We're introduced to a host of colorful characters, aging golf dreamers, and legitimate pro prospects; each of which groups has its own reasons for playing the mini-tours. We meet retired tennis great Ivan Lendl, who now spends his time shooting 79s and 83s in mini-tour events, tooling around from one tournament to the next in his $80,000 Porsche and occasionally entertaining selected tour players at his Connecticut estate. We hear from Dick Mast, "King of the mini-tours," who has had a few brushes with greatness on the PGA Tour but has never been able to keep his card for more than a season or two at a time. We also run into guys like Briny Baird and Rob McKelvey, regulars on the Nike Tour (now the Buy.com Tour), who are on their way up and will probably end up on network TV in a few years.

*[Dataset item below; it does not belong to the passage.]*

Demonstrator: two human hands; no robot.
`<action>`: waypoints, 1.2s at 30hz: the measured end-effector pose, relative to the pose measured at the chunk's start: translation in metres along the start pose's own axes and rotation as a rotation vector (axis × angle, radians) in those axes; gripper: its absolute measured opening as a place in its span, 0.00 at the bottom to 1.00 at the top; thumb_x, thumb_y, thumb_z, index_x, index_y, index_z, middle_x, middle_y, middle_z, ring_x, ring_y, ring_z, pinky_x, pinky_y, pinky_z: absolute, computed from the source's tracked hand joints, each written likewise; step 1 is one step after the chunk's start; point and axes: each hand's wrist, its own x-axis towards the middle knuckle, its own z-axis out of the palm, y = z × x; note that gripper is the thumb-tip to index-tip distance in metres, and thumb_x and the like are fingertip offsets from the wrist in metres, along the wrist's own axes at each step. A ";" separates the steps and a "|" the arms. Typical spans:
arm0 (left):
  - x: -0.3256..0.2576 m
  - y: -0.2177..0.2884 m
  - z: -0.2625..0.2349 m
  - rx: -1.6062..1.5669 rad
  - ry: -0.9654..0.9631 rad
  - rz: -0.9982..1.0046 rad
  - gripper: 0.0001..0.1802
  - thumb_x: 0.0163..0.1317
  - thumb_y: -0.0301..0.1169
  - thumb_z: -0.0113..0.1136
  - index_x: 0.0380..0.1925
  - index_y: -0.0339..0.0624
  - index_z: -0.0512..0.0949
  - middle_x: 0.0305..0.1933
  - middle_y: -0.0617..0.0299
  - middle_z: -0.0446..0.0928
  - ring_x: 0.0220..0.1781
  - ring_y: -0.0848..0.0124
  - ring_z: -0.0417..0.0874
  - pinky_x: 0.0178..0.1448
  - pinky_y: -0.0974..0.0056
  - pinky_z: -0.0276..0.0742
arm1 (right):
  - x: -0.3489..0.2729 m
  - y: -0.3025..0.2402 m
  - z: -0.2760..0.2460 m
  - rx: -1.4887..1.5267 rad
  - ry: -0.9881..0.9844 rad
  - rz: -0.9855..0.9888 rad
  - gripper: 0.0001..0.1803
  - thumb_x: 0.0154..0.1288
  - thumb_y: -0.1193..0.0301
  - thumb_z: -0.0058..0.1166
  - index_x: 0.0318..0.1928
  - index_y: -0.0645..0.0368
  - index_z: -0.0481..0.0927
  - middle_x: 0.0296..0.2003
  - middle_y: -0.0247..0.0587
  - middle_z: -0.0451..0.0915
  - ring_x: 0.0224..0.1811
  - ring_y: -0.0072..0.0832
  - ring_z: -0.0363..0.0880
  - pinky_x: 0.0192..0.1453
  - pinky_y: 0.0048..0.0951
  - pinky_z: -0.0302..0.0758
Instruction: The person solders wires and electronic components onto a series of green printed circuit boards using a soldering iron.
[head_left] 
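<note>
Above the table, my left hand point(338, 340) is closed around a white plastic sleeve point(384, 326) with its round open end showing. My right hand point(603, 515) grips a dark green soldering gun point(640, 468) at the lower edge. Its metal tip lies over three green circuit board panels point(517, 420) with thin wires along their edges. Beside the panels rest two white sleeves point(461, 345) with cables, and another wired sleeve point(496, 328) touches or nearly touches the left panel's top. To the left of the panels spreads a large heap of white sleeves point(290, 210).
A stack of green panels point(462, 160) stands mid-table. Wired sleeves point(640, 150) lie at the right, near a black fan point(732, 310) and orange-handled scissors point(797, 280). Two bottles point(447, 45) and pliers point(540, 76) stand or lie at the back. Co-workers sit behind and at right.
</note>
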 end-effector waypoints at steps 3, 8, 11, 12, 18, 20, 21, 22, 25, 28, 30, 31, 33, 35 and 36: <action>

Newport struggles his way through mini-tours in Florida, the Northeast, the Dakotas, and other parts of the country, in preparation for his run at Q School. In between, he gets interrupted by a work assignment involving a trip to California, to play Pebble Beach, Spyglass Hill, Poppy Hills, and Spanish Bay, with an eye toward absorbing some of the New Age culture that has established itself in that area along with the golf. Here, he undergoes hypnosis and spends an evening with Michael Murphy, author of Golf in the Kingdom, a book that has gained a cult following among golf mystics.
Forget royalty -- let's hear about the poor and the obscure
A third of the way into the book, it's already obvious that Newport has no chance of achieving his goal of making the first cut at Q School -- he's a good golfer, but not nearly good enough, failing to break 80 most of the time. But once we get past that, The Fine Green Line is a lot of fun. I don't know about you, but I find golf's fringe characters much more interesting than the top pros, who are simply superhuman shotmaking machines. Golf isn't supposed to be about eagling 600-yard par-5s, shooting dozens of consecutive rounds under par, and winning obscene amounts of money. It's about struggling against oneself and the vagaries of topography, wind, rain, and the yips. It's about persistence in the face of adversity and absurdity.
This is where Newport succeeds -- we know he can't possibly hit the big time, but we don't care. His crash-and-burn failure at Q School -- he pull-hooks his first tee shot into a swamp, en route to a 93 in the first round -- is a foregone conclusion; but we empathize. As the saying goes, we laugh with him, not at him. I mean, who among us has never four-putted or hit a ball into a swamp?
I'd like to have seen this book written by a better golfer -- someone who actually had a realistic chance of turning pro, making a few bucks on the mini-tours, and getting somewhere at Q School. But Newport does a creditable job of taking us through the experience, all the same. And he doesn't take himself too seriously. Although he secretly hopes he can come out of nowhere and end up on the PGA Tour, he knows perfectly well it's not likely to happen. But he keeps his chin up, laughs a lot, and meets a lot of interesting people in the process. And he gets his publishing company to pay his expenses for a year, to enable him to do all this and tell the tale. Nice work!